Earlier archeological excavations in the same area had recovered the frozen remains or other individuals belonging to the Pazyryk Culture, including one who is referred to as a chief.  All of these ice mummies bore elaborate tattoos on their bodies, and these were the subject of a recent, spectacularly illustrated article in the Daily Mail (August 14, 2012) that was occasioned by the transfer of the remains of the "princess" to a permanent glass sarcophagus in the National Museum in Gorno-Altaisk, capital of the Altai Republic.


The culture of the Pazyryk people in the Altai Mountains was similar to that of the nomadic Scythians of the Ukraine and elsewhere who roamed across the Eurasian steppe.  The Scythians, too, sported tattoos on their bodies, and Herodotus tells us that they were a sign of nobility.  A Scythian without tattoos was of low social status.

In light of this renewed interest in the tattoos of the Pazyryk princess and her compatriots, I am prompted to consider this type of body art as a form of inscribed communication.  Lars Krutak has several excellent articles on tattoo among the Iroquois and in Siberia and Arctic regions that provide insight for the functions of tattoos in other parts of the world.  One observation that may be made about some of the tattoos Krutak has documented is that they serve as a sort of signature, albeit a highly complex and artistic one.
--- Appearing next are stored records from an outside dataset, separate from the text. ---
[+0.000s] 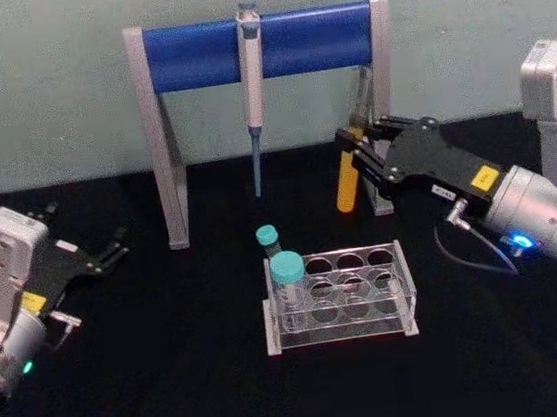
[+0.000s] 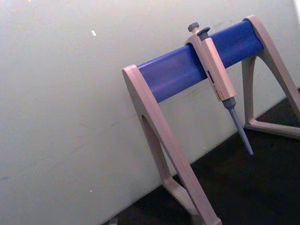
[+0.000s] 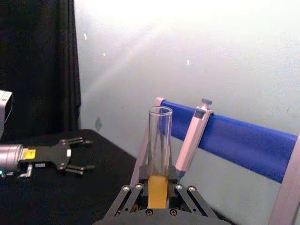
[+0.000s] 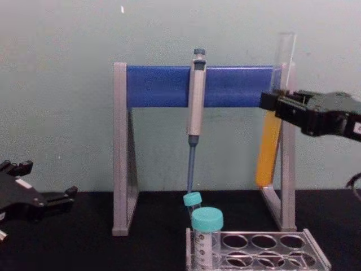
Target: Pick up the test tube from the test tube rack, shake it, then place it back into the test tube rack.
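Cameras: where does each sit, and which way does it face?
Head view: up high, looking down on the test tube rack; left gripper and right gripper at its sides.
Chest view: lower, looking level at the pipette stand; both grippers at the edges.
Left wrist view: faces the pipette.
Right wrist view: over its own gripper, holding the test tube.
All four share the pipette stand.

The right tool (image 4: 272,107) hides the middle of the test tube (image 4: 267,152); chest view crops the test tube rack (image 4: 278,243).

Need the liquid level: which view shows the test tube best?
Chest view: the test tube, in the right gripper, shows full length. Head view foreshortens it; right wrist view hides its bottom. Left gripper lies parked.
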Controlling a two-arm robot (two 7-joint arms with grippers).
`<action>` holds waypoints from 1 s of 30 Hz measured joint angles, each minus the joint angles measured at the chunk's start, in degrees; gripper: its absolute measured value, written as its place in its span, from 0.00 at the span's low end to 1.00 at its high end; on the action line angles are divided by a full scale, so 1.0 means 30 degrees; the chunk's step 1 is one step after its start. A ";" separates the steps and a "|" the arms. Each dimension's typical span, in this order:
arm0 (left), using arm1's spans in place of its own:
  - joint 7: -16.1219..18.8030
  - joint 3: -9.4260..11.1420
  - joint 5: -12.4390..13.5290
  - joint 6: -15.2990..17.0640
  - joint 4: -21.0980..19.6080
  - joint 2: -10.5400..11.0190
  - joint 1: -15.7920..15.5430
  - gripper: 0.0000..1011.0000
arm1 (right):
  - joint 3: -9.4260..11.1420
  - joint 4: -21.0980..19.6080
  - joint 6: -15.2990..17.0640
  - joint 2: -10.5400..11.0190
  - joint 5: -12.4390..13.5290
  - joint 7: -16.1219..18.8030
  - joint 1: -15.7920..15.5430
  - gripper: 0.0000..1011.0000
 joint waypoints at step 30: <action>-0.0001 -0.0001 0.0000 0.0000 0.0000 0.0000 0.0000 0.99 | 0.0746 -0.1074 0.1133 0.0642 -0.0566 -0.1023 -0.1012 0.22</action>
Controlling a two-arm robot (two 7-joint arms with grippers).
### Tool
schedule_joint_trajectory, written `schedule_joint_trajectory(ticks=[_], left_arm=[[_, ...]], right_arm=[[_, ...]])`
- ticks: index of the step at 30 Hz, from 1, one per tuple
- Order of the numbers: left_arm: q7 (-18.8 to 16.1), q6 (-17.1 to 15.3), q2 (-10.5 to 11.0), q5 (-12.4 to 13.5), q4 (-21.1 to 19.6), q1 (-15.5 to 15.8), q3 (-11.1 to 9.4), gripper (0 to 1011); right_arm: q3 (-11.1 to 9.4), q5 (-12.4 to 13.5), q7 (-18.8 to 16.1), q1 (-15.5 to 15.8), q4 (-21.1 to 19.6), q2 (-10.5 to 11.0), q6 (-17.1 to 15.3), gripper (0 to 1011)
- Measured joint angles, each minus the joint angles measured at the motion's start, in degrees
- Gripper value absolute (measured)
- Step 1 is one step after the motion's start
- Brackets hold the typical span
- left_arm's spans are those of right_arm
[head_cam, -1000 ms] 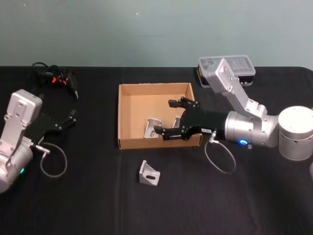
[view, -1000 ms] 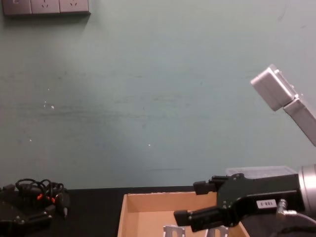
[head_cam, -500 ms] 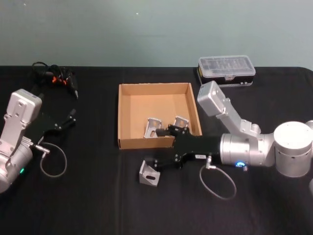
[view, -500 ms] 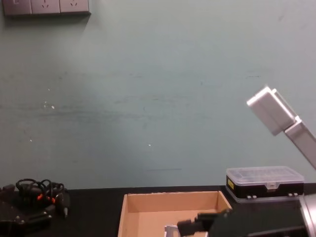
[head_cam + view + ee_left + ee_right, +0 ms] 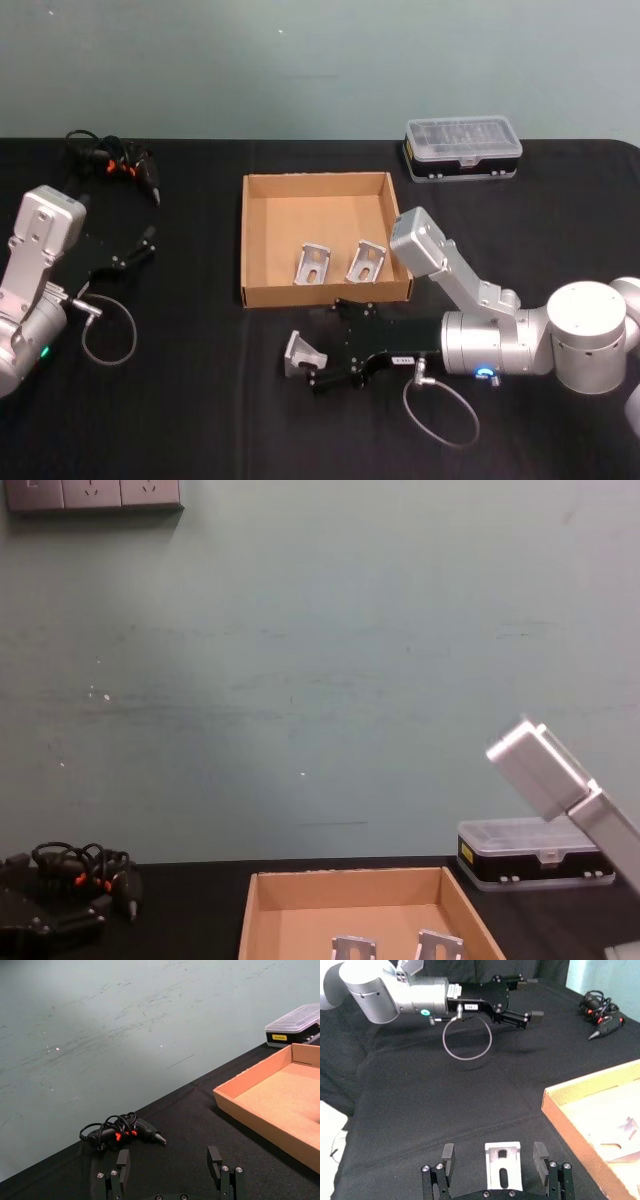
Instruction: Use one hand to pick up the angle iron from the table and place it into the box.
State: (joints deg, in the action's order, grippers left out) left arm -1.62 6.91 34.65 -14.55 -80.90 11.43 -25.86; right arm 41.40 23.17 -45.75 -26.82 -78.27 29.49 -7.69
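One silver angle iron (image 5: 302,353) lies on the black table (image 5: 200,400) just in front of the brown cardboard box (image 5: 300,293). My right gripper (image 5: 322,357) is low over the table, open, with a finger on either side of that angle iron (image 5: 503,1166). In the right wrist view there are gaps between the fingers (image 5: 447,1156) and the metal. Two more angle irons (image 5: 312,263) (image 5: 366,260) lie inside the box (image 5: 262,912). My left gripper (image 5: 169,1162) is parked open at the table's left (image 5: 130,250), holding nothing.
A black plastic case with a clear lid (image 5: 462,146) stands behind the box at the right. A black cabled unit with orange marks (image 5: 112,160) lies at the back left. My right arm's elbow (image 5: 420,240) rises beside the box's front right corner.
My right gripper has come out from over the box, moved toward the table's front and dropped low, and its fingers now straddle the angle iron on the table. The left arm stayed put.
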Motion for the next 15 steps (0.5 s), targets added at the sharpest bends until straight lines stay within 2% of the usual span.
schedule_joint_trajectory(ticks=[15], left_arm=[[0.0, 0.0, 0.0, 0.0, 0.0, 0.0, 0.0, 1011]], right_arm=[[0.75, 0.04, 1.03, -0.32, 3.87, -1.03, 0.53, 1000]])
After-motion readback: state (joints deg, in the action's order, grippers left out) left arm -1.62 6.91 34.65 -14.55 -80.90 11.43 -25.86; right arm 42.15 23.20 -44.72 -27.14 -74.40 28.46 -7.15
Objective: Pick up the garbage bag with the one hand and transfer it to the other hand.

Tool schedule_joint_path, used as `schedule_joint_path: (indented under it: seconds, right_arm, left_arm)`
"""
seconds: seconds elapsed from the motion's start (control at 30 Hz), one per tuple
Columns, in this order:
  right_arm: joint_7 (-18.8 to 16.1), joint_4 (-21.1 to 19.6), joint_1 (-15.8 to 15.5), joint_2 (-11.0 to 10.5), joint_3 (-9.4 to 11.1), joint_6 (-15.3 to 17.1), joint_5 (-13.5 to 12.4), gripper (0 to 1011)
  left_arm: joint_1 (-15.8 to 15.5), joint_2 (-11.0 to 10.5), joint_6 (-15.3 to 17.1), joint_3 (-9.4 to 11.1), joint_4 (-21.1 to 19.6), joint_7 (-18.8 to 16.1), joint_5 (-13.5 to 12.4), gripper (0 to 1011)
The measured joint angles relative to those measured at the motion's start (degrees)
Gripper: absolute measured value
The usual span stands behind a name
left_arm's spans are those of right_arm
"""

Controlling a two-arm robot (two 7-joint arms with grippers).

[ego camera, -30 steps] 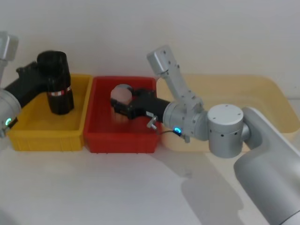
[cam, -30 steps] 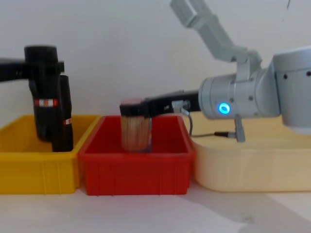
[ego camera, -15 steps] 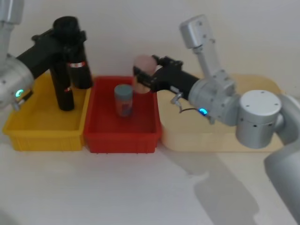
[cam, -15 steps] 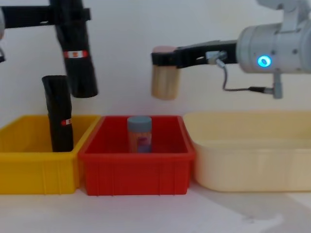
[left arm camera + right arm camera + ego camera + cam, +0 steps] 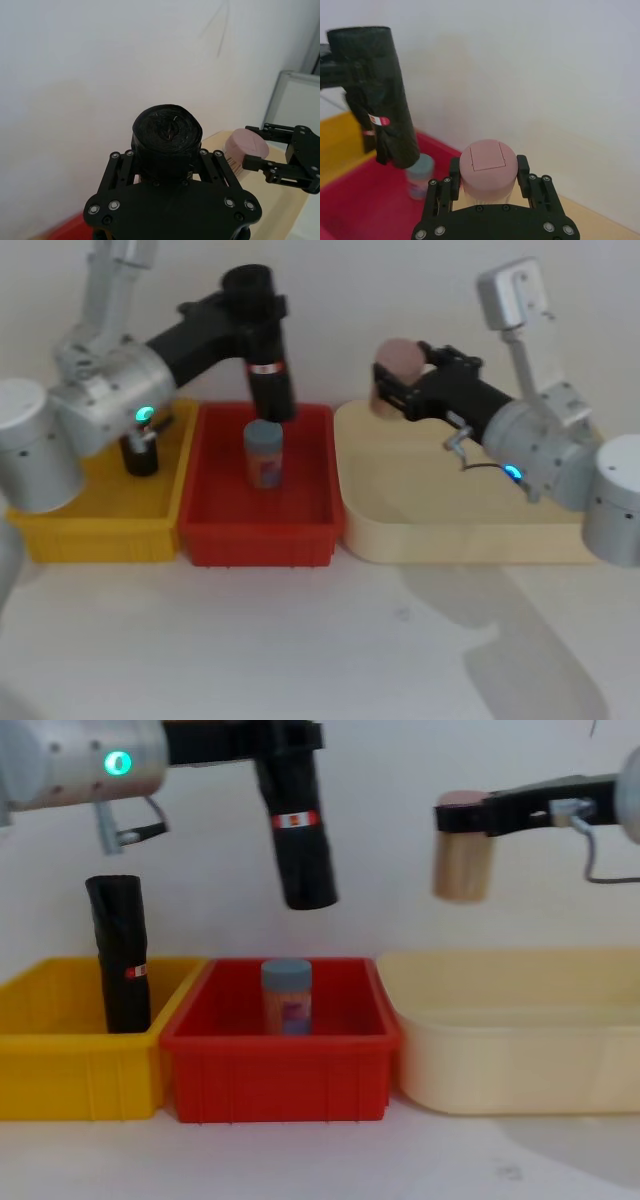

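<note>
The garbage bag (image 5: 300, 840), a black roll with a red-and-white band, hangs tilted above the red bin (image 5: 280, 1070), with my left gripper (image 5: 285, 740) shut on its top end. The head view shows this roll (image 5: 266, 365) under the left gripper (image 5: 252, 302); the left wrist view shows its end (image 5: 167, 135) between the jaws. My right gripper (image 5: 465, 815) is shut on a beige pink-capped jar (image 5: 462, 865), held in the air over the left end of the cream tray (image 5: 520, 1050), apart from the roll. In the right wrist view the jar (image 5: 487, 170) sits between the fingers, the roll (image 5: 375, 95) farther off.
A second black roll (image 5: 120, 955) stands upright in the yellow bin (image 5: 60, 1070) at the left. A blue-capped jar (image 5: 287, 997) stands in the red bin, below the held roll. White table surface lies in front of the bins.
My left gripper has carried the roll rightward, from over the yellow bin to over the red bin. My right gripper has carried the pink-capped jar rightward, to above the cream tray.
</note>
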State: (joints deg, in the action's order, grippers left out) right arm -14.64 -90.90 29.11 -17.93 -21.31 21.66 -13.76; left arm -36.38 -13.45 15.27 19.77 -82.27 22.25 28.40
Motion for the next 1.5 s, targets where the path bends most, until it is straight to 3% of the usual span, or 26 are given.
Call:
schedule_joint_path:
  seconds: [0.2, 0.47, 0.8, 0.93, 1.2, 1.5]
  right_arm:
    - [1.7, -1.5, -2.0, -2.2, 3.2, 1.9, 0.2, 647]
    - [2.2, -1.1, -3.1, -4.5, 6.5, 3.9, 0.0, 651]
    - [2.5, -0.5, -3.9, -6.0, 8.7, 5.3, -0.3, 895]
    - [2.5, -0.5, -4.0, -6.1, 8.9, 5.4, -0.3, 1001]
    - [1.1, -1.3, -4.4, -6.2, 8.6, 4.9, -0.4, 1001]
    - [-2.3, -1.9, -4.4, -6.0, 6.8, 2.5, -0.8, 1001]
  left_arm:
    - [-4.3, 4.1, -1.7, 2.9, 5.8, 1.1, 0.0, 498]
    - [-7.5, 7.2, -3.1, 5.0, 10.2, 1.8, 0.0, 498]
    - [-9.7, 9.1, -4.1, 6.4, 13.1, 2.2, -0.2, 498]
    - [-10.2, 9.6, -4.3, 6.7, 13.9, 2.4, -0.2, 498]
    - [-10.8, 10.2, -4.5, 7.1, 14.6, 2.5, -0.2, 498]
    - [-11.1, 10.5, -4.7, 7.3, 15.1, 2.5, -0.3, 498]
Now I come to the nub of this post.  Note that the earliest (around 1200 BC) Chinese character for writing, wén 文, originally depicted and referred to tattoo.  A few centuries later, when wén 文 acquired the meanings of "culture, civilization, writing", a new character based upon it (by adding the silk radical to the left) was created to stand for the original meaning, wén 纹 ("lines, design").  It is remarkable that this character is still used in the Mandarin word for "tattoo", viz., wénshēn 纹身 (lit., "lines / design-body").  Thus, there is a direct and unmistakable connection between tattoo and the development of writing in China.  This is not surprising in light of the fact that the burial practices of the elite in the East Asian Heartland (EAH, subsequently to become the core of a sequence of dynasties now retrospectively referred to as "Chinese") during the second half of the second millennium and the first half of the first millennium BC displayed clear affinities with steppe cultures.  See my "Religious Formations and Intercultural Contacts in Early China," in Volkhard Krech and Marion Steinicke, ed., Dynamics in the History of Religions between Asia and Europe (Dynamics in the History of Religion, 1 [Ruhr-Universität Bochum]) (Leiden:  Brill, 2011), pp. 85-110.

It is ironic that, toward the latter part of the first millennium BC, tattoos had become a form of punishment in China and were used to stigmatize criminals.

Incidentally, I wonder whether body tattoos might have influenced the designs on early bronzes in China.  Many of them have a very tattoo-like look.  We now know that the deer stones (concentrated mainly in Mongolia and Siberia, but also in Eastern Central Asia and elsewhere) are vaguely anthropomorphic and depict the same sorts of designs as appear on the tattooed bodies of steppe warriors.  Hence it would not be unusual to see body tattoo being transferred to cultural artifacts.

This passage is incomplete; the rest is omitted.